> **Work item**: Go through the data below. Pull out every line that has the word "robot".

[Exercise material Boundary: Start]

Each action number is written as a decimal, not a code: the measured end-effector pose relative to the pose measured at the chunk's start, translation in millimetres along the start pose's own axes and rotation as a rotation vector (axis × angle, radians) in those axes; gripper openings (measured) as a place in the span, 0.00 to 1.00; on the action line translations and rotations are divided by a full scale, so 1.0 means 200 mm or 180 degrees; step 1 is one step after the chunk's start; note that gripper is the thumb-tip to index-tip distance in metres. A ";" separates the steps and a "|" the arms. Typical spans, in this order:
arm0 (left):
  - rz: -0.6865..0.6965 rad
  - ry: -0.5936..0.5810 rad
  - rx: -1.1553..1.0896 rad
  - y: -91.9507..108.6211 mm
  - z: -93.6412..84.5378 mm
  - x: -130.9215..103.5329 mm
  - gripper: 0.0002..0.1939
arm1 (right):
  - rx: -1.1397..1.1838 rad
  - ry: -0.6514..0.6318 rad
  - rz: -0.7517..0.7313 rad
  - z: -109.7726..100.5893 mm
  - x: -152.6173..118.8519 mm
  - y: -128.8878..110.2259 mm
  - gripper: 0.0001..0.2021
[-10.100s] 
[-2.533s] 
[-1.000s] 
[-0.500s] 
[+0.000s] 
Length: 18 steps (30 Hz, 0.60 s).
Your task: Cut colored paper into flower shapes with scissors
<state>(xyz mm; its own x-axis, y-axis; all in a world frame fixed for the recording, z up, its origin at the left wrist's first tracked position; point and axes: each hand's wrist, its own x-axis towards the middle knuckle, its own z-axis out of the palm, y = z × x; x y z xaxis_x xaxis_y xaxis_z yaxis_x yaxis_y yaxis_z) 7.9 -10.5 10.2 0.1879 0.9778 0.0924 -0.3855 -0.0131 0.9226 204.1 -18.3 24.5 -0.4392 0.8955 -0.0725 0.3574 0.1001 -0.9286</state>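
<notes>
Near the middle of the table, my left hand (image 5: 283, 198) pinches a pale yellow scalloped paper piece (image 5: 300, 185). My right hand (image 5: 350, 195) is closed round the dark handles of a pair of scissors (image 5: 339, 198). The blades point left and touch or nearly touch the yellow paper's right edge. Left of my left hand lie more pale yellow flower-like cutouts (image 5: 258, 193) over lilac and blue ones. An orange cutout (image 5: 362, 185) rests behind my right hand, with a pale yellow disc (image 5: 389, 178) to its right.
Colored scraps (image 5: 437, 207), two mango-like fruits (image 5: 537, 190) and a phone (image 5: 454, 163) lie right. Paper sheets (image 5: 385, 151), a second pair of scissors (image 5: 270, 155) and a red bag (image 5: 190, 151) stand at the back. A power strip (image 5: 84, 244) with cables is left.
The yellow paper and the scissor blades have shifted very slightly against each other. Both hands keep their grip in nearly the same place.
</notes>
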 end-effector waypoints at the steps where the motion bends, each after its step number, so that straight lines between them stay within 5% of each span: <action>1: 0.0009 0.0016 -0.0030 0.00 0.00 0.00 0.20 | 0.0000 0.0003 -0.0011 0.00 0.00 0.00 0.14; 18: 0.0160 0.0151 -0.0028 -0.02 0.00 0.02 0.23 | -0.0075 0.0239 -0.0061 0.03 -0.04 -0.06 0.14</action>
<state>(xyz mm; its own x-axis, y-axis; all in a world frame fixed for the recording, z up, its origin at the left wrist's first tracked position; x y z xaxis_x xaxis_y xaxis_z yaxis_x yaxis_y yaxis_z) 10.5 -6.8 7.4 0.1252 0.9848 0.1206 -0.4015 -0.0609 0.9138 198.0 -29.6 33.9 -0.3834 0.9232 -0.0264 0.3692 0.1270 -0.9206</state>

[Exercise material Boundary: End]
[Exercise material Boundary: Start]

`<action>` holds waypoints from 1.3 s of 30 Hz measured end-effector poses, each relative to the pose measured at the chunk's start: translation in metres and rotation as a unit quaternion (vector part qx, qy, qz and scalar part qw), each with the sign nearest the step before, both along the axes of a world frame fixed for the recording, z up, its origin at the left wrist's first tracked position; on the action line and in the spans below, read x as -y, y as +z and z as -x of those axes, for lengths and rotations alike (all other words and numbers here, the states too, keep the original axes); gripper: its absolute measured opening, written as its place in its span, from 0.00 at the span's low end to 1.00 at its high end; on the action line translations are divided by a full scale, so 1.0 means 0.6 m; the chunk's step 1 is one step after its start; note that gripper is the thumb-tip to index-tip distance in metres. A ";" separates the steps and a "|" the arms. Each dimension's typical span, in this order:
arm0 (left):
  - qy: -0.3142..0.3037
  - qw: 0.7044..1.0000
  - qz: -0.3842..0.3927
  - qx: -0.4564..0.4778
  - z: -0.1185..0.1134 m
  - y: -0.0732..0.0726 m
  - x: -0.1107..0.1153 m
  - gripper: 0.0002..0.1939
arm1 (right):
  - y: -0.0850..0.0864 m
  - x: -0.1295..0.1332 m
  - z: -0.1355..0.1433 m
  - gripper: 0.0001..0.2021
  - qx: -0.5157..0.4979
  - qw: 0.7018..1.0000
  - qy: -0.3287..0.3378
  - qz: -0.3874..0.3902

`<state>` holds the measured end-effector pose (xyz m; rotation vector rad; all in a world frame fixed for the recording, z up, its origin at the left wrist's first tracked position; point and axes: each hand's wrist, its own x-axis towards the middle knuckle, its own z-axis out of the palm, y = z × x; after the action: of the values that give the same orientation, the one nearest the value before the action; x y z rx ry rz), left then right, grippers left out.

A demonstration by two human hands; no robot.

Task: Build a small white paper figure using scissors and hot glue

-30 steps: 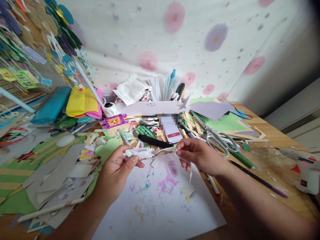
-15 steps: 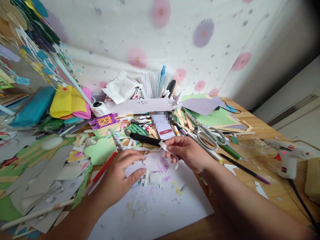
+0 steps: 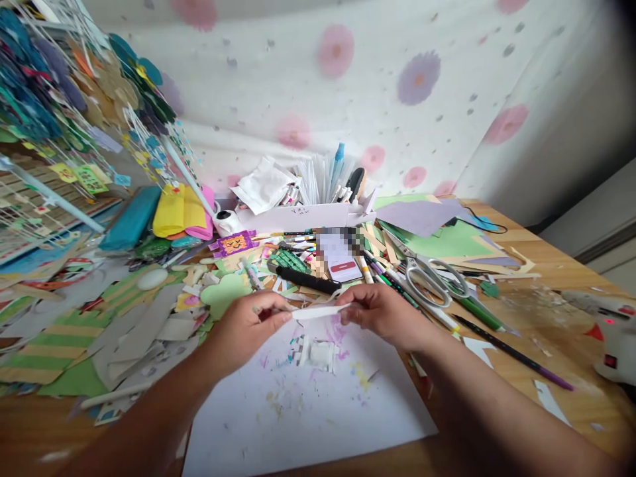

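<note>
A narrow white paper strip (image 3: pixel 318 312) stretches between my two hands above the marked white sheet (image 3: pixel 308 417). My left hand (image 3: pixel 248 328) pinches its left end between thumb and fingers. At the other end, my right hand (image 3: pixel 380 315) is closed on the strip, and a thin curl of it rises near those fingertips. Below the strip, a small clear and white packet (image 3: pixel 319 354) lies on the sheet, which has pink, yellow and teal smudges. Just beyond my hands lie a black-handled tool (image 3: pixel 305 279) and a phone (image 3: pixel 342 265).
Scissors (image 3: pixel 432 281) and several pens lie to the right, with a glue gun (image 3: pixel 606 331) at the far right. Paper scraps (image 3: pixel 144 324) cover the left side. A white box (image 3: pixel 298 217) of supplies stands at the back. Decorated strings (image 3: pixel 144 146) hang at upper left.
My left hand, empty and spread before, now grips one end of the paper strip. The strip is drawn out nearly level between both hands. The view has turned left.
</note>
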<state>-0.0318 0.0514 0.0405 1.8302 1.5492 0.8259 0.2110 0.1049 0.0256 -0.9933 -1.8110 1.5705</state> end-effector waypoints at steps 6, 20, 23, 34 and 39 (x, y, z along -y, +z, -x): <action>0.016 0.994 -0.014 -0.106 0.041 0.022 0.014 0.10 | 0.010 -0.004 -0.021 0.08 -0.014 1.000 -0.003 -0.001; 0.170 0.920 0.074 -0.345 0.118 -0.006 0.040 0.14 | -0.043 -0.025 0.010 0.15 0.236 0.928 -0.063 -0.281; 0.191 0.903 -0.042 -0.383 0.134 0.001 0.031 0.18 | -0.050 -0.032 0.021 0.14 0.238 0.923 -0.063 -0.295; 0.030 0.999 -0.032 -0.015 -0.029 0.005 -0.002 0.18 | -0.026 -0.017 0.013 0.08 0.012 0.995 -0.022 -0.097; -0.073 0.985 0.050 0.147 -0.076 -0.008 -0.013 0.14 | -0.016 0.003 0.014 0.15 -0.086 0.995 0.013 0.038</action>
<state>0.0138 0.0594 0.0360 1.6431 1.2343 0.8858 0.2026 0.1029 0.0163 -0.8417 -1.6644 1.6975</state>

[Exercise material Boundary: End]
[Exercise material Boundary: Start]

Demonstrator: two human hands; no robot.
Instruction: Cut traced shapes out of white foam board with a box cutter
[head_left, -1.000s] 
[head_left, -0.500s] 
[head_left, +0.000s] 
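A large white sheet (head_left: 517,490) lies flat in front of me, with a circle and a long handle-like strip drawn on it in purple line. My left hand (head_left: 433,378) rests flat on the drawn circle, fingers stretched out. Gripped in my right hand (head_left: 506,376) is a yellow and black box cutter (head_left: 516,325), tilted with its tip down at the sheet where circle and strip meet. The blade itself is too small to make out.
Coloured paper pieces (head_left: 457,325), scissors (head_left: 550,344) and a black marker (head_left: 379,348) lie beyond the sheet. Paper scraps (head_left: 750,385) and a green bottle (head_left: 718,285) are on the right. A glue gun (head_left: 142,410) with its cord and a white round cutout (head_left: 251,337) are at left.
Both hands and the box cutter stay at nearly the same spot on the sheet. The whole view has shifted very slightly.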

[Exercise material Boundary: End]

> **Problem solution**:
A demonstration by two human hands; no robot.
Demonstrator: two human hands; no robot.

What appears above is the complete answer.